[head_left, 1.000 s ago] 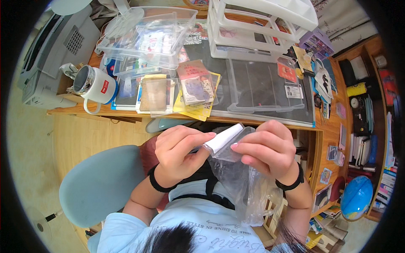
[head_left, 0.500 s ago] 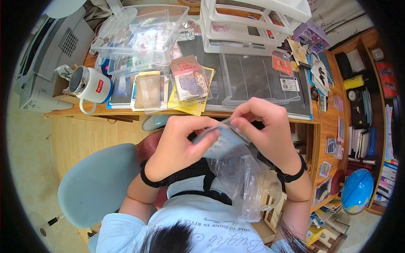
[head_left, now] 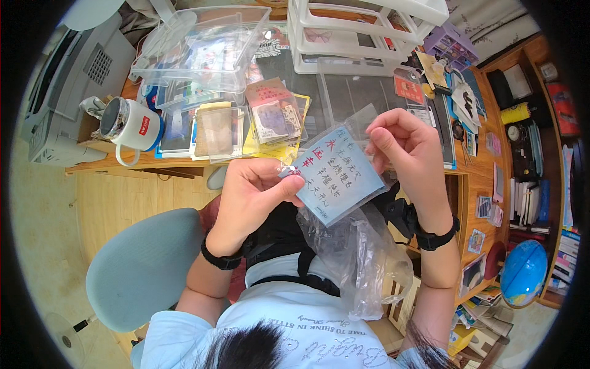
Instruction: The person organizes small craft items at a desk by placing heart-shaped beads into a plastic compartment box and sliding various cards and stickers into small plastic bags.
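Note:
A light blue handwritten note card [head_left: 344, 178] sits in a clear plastic sleeve [head_left: 364, 120], tilted, with its written side up. My left hand [head_left: 258, 194] pinches the lower left edge, thumb on top. My right hand [head_left: 409, 150] is closed at the sleeve's upper right edge, thumb and forefinger pressed together; the fingertips partly hide what they grip. Below the card, a crumpled clear plastic bag [head_left: 365, 264] hangs over my lap. What holds the bag up is hidden behind the card.
On the desk ahead lie sleeved cards and papers [head_left: 273, 120], a clear drawer [head_left: 203, 55] and a white drawer frame [head_left: 362, 43]. A white mug [head_left: 138, 126] stands at the left beside a printer [head_left: 80, 92]. A chair [head_left: 144, 264] is at my left, a globe [head_left: 522, 277] at the right.
The card in its sleeve has come up and turned flat, its writing now showing. My right hand has moved up and right; my left hand has shifted slightly left. The bag hangs below.

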`<control>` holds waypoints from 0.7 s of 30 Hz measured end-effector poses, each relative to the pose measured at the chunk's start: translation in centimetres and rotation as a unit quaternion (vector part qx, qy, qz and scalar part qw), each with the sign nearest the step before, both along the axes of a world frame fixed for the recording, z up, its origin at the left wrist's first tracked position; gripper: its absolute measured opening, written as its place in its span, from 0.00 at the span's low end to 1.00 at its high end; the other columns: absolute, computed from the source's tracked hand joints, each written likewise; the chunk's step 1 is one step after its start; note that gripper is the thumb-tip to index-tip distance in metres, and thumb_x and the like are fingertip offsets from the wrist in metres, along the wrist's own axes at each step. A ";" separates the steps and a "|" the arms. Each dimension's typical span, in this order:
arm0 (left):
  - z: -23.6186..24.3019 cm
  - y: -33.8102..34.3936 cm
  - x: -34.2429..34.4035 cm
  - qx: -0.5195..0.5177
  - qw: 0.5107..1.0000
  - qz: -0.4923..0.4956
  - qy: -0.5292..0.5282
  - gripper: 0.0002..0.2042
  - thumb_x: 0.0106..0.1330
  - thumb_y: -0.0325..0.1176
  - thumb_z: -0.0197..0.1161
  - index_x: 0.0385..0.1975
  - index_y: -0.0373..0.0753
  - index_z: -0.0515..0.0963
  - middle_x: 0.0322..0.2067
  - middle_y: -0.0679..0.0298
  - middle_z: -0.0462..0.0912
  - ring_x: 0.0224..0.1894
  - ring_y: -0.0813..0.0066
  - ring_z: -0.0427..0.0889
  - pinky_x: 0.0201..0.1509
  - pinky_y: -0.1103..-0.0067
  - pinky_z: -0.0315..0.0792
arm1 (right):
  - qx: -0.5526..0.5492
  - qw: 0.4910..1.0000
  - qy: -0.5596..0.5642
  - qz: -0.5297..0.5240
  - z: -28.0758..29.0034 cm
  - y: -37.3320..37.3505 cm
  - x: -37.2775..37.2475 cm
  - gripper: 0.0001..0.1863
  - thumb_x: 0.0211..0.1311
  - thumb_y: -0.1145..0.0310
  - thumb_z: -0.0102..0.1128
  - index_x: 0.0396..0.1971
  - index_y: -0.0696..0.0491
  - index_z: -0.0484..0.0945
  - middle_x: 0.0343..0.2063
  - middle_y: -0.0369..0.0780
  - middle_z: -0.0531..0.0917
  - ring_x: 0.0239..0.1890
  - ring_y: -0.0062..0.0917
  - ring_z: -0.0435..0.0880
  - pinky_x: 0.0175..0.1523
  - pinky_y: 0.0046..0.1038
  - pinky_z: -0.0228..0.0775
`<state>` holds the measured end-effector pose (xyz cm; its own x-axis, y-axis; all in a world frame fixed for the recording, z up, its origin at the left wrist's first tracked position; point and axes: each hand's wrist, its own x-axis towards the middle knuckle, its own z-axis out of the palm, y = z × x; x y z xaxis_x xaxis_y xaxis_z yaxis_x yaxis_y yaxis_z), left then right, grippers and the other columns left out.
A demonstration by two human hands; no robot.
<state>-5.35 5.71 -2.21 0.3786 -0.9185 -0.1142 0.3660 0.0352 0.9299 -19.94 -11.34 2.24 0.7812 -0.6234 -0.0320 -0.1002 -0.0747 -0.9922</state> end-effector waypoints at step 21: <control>1.2 -0.1 -0.6 -0.009 0.996 0.069 -0.064 0.03 0.51 0.22 0.67 0.24 0.30 0.80 0.21 0.65 0.81 0.23 0.84 0.78 0.27 0.87 0.71 | -0.110 0.993 0.038 -0.032 1.2 0.8 -0.6 0.06 0.53 0.77 0.58 0.31 0.58 0.75 0.24 0.37 0.79 0.27 0.16 0.78 0.30 0.17 0.71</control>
<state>-5.92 5.59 -0.97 0.5121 -0.8580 -0.0403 0.2352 0.0950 0.9673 -20.57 -10.50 3.49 0.7400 -0.6705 0.0534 -0.1853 -0.2796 -0.9421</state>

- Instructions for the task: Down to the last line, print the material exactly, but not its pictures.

- The completed task:
[head_left, 1.000 s ago] 
[head_left, 0.500 s ago] 
[head_left, now] 
Instruction: The person organizes small craft items at a desk by placing heart-shaped beads into a plastic compartment box and sliding various cards and stickers into small plastic bags.
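Note:
A light blue handwritten note card [head_left: 344, 178] sits in a clear plastic sleeve [head_left: 364, 120], tilted, with its written side up. My left hand [head_left: 258, 194] pinches the lower left edge, thumb on top. My right hand [head_left: 409, 150] is closed at the sleeve's upper right edge, thumb and forefinger pressed together; the fingertips partly hide what they grip. Below the card, a crumpled clear plastic bag [head_left: 365, 264] hangs over my lap. What holds the bag up is hidden behind the card.
On the desk ahead lie sleeved cards and papers [head_left: 273, 120], a clear drawer [head_left: 203, 55] and a white drawer frame [head_left: 362, 43]. A white mug [head_left: 138, 126] stands at the left beside a printer [head_left: 80, 92]. A chair [head_left: 144, 264] is at my left, a globe [head_left: 522, 277] at the right.
The card in its sleeve has come up and turned flat, its writing now showing. My right hand has moved up and right; my left hand has shifted slightly left. The bag hangs below.
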
`<control>` holds waypoints from 0.7 s of 30 Hz measured end-effector poses, each relative to the pose measured at the chunk's start: translation in centimetres and rotation as a unit quaternion (vector part qx, qy, qz and scalar part qw), each with the sign nearest the step before, both along the axes of a world frame fixed for the recording, z up, its origin at the left wrist's first tracked position; gripper: its absolute measured opening, written as its place in its span, from 0.00 at the span's low end to 1.00 at its high end; the other columns: absolute, computed from the source's tracked hand joints, each written likewise; the chunk's step 1 is one step after its start; note that gripper is the thumb-tip to index-tip distance in metres, and thumb_x and the like are fingertip offsets from the wrist in metres, along the wrist's own axes at each step. A ";" separates the steps and a "|" the arms. Each dimension's typical span, in this order:
arm0 (left):
  - z: -23.6186..24.3019 cm
  - y: -33.8102..34.3936 cm
  - x: -34.2429..34.4035 cm
  - qx: -0.5195..0.5177
  - qw: 0.5107..1.0000
  - qz: -0.4923..0.4956
  - qy: -0.5292..0.5282
  - gripper: 0.0002..0.2042
  - thumb_x: 0.0106..0.1330
  - thumb_y: -0.0325..0.1176
  - thumb_z: -0.0197..0.1161
  - index_x: 0.0385..0.1975
  - index_y: -0.0373..0.0753
  - index_z: -0.0515..0.0963
  - middle_x: 0.0322..0.2067
  - middle_y: -0.0679..0.0298
  - middle_z: -0.0462..0.0912
  - ring_x: 0.0224..0.1894
  - ring_y: -0.0813..0.0066
  - ring_z: -0.0427..0.0889
  - pinky_x: 0.0201..0.1509
  - pinky_y: -0.1103..-0.0067
  - pinky_z: -0.0315..0.0792
arm1 (right):
  - qx: -0.5526..0.5492
  - qw: 0.4910..1.0000
  - qy: -0.5596..0.5642
  - qz: -0.5297..0.5240
  - z: -28.0758..29.0034 cm
  - y: -37.3320..37.3505 cm
  - x: -37.2775..37.2475 cm
  - gripper: 0.0001..0.1863
  - thumb_x: 0.0211..0.1311
  - thumb_y: -0.1145..0.0310
  - thumb_z: -0.0102..0.1128
  - index_x: 0.0396..0.1971
  - index_y: -0.0696..0.0491
  - index_z: -0.0484..0.0945
  - middle_x: 0.0343..0.2063
  - middle_y: -0.0369..0.0780
  - middle_z: -0.0531..0.0917
  - ring_x: 0.0239..0.1890
  - ring_y: -0.0062..0.0917
  - ring_z: -0.0435..0.0880
  - pinky_x: 0.0175..0.1523
  - pinky_y: 0.0046..0.1038
  - pinky_z: -0.0228..0.0775
`<state>` holds the measured end-effector pose (xyz cm; its own x-axis, y-axis; all in a world frame fixed for the recording, z up, its origin at the left wrist's first tracked position; point and axes: each hand's wrist, its own x-axis towards the middle knuckle, its own z-axis out of the palm, y = z × x; x y z xaxis_x xaxis_y xaxis_z yaxis_x yaxis_y yaxis_z), left then right, grippers and the other columns left out.
A demonstration by two human hands; no robot.
<state>-5.35 5.71 -2.21 0.3786 -0.9185 -0.1142 0.3660 0.0352 0.9299 -19.94 -11.34 2.24 0.7812 -0.6234 -0.0320 -0.1002 -0.0747 -0.9922</state> end-effector waypoints at step 21: <control>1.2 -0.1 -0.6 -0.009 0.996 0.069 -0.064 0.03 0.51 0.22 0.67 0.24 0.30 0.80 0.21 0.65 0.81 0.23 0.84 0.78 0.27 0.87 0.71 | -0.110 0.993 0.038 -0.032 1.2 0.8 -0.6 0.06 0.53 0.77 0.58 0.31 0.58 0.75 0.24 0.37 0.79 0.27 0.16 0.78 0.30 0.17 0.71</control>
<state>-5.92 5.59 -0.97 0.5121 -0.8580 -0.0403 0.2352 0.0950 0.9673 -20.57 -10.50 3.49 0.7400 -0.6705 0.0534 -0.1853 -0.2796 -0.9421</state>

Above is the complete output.